Shahada

A travers le portrait de trois jeunes musulmans appartenant à  la communauté turque, le cinéaste Burhan Qurbani signe avec Shahada un premier long-métrage qui s’attache aux questions de croyance et de pratique religieuse islamique. Située à  Berlin, l’histoire s’ancre dans la réalité contemporaine qu’elle ne manque pas de confronter aux rites et traditions de l’Islam. Outre leur foi et leur jeunesse, les trois protagonistes partagent également un sentiment tenace de culpabilité qu’ils pensent combattre ou pouvoir tenir éloigné grâce à  une observation scrupuleuse des enseignements du Coran pour deux d’entre eux et à  un acte d’abnégation pour le troisième.

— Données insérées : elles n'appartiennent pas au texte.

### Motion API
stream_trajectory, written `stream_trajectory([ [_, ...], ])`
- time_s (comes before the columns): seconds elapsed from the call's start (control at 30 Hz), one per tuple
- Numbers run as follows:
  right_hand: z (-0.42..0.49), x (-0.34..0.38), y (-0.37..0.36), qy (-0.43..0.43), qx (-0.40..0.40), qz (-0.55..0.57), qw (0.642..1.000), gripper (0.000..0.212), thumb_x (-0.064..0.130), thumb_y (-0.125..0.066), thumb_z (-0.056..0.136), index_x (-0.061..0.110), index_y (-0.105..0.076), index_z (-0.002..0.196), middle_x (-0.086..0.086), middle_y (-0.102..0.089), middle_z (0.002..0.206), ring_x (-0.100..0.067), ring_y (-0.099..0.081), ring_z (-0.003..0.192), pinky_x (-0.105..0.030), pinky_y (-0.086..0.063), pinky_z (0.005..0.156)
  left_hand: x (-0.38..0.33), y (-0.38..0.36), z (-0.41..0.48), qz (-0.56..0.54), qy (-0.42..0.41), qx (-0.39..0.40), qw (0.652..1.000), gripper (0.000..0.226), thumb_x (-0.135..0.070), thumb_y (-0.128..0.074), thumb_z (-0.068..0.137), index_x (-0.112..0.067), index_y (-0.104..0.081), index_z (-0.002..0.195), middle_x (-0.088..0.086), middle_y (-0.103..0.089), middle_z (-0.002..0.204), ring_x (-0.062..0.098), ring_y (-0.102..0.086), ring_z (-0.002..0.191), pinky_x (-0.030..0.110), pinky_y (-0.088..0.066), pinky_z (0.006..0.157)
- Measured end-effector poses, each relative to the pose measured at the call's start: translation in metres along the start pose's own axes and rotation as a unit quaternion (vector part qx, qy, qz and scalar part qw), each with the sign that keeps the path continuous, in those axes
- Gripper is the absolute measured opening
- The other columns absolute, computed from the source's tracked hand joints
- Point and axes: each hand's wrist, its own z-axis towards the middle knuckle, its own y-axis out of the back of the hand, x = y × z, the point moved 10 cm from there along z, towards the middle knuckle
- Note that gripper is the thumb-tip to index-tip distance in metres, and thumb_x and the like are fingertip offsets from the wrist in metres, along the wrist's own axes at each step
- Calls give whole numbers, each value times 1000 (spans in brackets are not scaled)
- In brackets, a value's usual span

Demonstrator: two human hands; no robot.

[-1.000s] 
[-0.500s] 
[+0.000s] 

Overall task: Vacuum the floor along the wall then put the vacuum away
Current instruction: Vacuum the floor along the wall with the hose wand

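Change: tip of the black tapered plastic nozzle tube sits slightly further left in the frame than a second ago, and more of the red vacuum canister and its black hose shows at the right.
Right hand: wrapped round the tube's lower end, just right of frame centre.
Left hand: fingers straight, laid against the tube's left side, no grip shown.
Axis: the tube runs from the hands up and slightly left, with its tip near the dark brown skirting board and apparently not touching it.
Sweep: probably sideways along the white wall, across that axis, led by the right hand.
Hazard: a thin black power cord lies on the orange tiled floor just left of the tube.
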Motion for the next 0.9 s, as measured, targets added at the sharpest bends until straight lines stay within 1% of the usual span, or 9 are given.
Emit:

Les deux jeunes gens qui pensent et espèrent trouver leur salut dans l’accomplissement méthodique des préceptes coraniques, quitte à  se les approprier à  dessein personnel, sont respectivement Sammi, un nigérian qui travaille avec sa mère dans une poissonnerie et qui est troublé par l’attirance éprouvée pour son collègue, et Maryam, fille de l’imam local, qui vient d’avorter clandestinement et subit des complications qui l’effraient et dans lesquelles elle voit le jugement du Prophète. Quant à  Ismail, il est un policier, avec femme et enfant, néanmoins captivé par une autre femme dont il aurait tué le fils.

Construit en cinq volets, : le début du voyage, le dévouement, le sacrifice, l’abnégation et le choix du chemin, Shahada n’est pas à  proprement parler un film choral car il ne provoque pas la rencontre des trois personnages, même si certains lieux ou rebondissements des trajectoires les rapprochent inexorablement. Dans ce projet de fin d’études, le réalisateur n’utilise pas avec exagération et volontarisme ses ressorts dramaturgiques potentiels, optant davantage pour l’interrogation, correctement posée mais résolue avec lourdeur et imperfection, de la place de l’intervention divine dans la vie quotidienne. Plus qu’une oeuvre sur la religion, qui au demeurant serait une promotion négative et caricaturale de la foi musulmane, Shahada se concentre plutôt sur les conséquences de la responsabilité individuelle au regard d’actes jugés contraires aux doctrines, ou plus exactement à  l’interprétation de celles-ci, notamment durant les réunions à  la mosquée ou les conversations dans le groupe de femmes.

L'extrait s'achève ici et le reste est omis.